Key evaluation: No single leadership style is universally "best." The most effective leaders are situationally aware — they adapt their style rather than rigidly applying one approach.
Modern Leadership

Emotional Intelligence & Transformational Leadership

Emotional Intelligence (EI)

  • Self-awareness — understanding own emotions and biases
  • Self-regulation — managing emotional reactions
  • Empathy — understanding others' feelings and motivations
  • Social skills — building relationships and resolving conflict
  • High EI leaders create more motivated, loyal teams

Transformational Leadership

  • Inspires followers through compelling vision
  • Creates belief that change is possible and desirable
  • Challenges assumptions; encourages innovation
  • Goes beyond transactional (reward-for-performance) leadership
  • Example: Steve Jobs at Apple — transformed the company through vision rather than control
Mintzberg's Roles

What Managers Actually Do

Mintzberg's 10 Managerial Roles

Henry Mintzberg identified three groups of roles: Interpersonal (figurehead, leader, liaison), Informational (monitor, disseminator, spokesperson) and Decisional (entrepreneur, disturbance handler, resource allocator, negotiator).

Practice Question 1

A software development firm employs highly skilled engineers who have been with the company for over five years.

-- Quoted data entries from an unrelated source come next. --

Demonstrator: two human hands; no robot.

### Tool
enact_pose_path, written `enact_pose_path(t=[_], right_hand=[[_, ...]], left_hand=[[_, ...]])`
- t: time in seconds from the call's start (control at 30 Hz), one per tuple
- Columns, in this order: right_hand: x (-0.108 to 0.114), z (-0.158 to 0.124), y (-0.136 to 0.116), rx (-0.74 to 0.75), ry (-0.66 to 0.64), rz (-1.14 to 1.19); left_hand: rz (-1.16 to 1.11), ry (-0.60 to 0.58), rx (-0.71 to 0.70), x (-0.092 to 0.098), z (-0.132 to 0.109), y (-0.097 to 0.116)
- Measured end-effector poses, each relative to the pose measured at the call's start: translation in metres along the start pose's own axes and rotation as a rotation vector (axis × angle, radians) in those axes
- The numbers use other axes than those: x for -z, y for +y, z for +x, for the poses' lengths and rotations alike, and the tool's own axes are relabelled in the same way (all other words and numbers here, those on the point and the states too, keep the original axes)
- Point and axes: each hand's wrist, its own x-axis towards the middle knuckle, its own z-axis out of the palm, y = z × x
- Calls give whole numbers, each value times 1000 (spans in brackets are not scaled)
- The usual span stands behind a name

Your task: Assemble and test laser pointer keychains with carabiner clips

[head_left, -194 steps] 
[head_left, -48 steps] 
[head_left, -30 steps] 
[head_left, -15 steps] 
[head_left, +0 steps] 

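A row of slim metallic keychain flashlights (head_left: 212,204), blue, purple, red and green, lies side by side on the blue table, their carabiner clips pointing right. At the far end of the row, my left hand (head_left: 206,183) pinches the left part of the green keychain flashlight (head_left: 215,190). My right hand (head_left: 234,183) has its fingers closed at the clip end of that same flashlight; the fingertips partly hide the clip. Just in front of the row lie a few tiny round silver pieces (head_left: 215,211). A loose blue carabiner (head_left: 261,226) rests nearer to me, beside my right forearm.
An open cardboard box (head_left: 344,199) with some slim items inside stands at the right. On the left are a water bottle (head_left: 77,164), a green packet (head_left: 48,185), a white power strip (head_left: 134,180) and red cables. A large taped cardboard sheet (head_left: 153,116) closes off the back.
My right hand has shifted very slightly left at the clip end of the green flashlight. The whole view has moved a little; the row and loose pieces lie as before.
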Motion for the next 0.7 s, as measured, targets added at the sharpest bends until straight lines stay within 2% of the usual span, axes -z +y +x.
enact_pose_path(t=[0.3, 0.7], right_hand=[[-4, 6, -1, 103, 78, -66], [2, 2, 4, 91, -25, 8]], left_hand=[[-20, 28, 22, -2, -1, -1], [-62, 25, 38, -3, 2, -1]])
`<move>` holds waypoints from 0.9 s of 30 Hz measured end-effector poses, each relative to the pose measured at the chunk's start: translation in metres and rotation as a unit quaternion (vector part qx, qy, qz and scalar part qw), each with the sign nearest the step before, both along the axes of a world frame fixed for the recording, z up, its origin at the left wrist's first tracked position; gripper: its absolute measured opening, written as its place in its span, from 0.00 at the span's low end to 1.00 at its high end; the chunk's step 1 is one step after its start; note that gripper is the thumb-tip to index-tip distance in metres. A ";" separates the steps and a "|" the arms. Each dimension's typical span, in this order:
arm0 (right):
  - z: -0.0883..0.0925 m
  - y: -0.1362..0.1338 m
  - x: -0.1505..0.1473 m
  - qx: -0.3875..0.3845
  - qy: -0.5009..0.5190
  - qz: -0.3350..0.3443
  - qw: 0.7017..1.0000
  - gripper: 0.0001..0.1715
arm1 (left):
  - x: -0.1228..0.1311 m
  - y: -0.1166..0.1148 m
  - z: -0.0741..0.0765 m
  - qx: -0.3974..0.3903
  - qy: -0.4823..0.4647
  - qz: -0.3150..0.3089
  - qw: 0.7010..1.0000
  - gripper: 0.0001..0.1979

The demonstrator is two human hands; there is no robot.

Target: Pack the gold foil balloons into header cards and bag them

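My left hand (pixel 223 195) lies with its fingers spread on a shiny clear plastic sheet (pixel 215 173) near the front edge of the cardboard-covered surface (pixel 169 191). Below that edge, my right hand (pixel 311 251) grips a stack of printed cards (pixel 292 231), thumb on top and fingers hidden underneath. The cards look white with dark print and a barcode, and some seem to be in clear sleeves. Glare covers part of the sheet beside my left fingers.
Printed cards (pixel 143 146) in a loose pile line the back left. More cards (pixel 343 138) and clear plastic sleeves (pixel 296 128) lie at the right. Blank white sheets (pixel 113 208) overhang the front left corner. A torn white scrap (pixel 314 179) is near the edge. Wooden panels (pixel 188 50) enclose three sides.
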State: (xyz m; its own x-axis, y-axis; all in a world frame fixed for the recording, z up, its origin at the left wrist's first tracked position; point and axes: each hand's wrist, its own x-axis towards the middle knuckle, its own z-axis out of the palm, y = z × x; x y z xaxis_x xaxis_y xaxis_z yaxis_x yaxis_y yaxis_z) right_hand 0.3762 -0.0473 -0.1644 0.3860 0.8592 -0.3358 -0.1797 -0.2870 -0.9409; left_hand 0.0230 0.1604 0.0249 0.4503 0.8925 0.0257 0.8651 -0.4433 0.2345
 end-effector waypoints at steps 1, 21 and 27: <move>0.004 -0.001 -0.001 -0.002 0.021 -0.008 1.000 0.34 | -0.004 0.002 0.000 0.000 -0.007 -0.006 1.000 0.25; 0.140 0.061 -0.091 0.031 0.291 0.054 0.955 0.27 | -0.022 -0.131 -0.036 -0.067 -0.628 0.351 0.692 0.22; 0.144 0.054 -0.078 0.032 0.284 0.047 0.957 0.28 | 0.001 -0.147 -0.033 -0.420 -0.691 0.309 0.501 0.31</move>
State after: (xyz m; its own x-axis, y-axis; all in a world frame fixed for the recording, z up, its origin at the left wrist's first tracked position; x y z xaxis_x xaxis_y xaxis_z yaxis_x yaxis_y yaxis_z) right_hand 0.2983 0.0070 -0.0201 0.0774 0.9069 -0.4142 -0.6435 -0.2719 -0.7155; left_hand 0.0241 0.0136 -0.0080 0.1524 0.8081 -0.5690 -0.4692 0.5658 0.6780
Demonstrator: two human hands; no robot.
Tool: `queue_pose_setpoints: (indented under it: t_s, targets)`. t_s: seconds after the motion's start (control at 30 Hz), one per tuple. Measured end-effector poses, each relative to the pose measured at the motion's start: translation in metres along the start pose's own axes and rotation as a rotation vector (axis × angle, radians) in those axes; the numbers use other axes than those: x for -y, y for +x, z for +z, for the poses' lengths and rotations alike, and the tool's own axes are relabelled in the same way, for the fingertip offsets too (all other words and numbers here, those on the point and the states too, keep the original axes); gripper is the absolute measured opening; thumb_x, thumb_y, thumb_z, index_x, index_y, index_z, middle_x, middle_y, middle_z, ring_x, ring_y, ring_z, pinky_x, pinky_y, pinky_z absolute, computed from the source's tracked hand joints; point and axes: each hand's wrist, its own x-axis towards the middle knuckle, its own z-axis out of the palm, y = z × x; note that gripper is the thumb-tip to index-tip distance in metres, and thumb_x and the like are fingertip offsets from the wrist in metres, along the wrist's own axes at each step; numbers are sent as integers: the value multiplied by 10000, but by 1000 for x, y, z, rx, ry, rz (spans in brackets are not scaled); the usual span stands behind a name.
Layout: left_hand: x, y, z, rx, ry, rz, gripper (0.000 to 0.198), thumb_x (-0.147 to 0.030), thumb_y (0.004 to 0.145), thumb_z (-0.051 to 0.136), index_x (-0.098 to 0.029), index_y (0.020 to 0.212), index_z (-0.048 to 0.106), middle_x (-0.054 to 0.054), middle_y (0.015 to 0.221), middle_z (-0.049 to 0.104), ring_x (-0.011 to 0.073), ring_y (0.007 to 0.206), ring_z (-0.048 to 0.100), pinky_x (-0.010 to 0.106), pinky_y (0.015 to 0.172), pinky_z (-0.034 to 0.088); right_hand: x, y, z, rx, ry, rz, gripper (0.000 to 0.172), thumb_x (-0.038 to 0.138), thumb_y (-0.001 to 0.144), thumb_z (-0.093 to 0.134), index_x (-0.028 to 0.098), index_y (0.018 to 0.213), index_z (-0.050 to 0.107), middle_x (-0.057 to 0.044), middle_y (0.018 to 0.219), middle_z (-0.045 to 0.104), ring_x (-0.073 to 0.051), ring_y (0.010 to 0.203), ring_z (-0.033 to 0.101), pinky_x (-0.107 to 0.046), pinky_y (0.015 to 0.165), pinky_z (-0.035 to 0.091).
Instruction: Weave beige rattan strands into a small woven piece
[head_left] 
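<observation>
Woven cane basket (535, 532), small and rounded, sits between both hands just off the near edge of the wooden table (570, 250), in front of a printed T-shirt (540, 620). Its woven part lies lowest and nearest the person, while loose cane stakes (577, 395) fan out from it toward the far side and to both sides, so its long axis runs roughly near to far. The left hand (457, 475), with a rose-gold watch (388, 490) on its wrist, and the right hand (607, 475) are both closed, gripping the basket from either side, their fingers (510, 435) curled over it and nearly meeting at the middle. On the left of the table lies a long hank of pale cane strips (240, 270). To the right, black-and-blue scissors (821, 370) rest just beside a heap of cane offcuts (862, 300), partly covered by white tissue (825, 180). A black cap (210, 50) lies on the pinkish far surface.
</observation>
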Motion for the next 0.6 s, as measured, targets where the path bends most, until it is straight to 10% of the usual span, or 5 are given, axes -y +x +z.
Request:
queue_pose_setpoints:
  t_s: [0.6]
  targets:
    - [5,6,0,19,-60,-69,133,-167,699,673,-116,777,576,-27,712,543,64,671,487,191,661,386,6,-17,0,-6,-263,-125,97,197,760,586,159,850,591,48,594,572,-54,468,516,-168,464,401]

Which leadership style is most appropriate and why?

AAutocratic — engineers need clear deadlines and direction
BLaissez-faire — experienced professionals can self-manage and are intrinsically motivated
CDemocratic — decisions should always be made by group consensus
DAutocratic — software projects require strict version control
B is correct. Experienced, skilled professionals align with McGregor's Theory Y — they are self-motivated and capable of self-direction. Laissez-faire style allows creativity and autonomy. Autocratic (A, D) would demotivate skilled workers; Democratic (C) is better for decisions requiring broad input but may be inefficient for technical day-to-day work.
Practice Question 2

According to McGregor's Theory X, a manager would be most likely to:

ADelegate complex projects to empower workers
BUse performance-related pay and close monitoring of output
CAllow workers to set their own objectives
DFocus on job enrichment and career development
B is correct. Theory X assumes workers are lazy and motivated only by extrinsic rewards (money) and fear of punishment. This leads to close monitoring, output targets and performance-related pay. Options A, C and D all reflect Theory Y assumptions — trusting workers to be self-directed and intrinsically motivated.
Practice Question 3

A retailer faces a major IT system failure on Black Friday. The Operations Manager must decide immediately which systems to restore first. Using Tannenbaum-Schmidt, which point on the continuum is most appropriate?

AJoins — leader and team decide together democratically
BConsults — manager asks for input before deciding
CTells — manager decides and announces immediately
DSells — manager decides then persuades team it is right
C is correct. In a crisis with extreme time pressure (Black Friday system failure), speed is paramount. The manager must 'Tell' — make and announce decisions immediately. Moving further along the continuum (consulting or joining) would cost critical minutes. Post-crisis, a more democratic review of what happened is appropriate.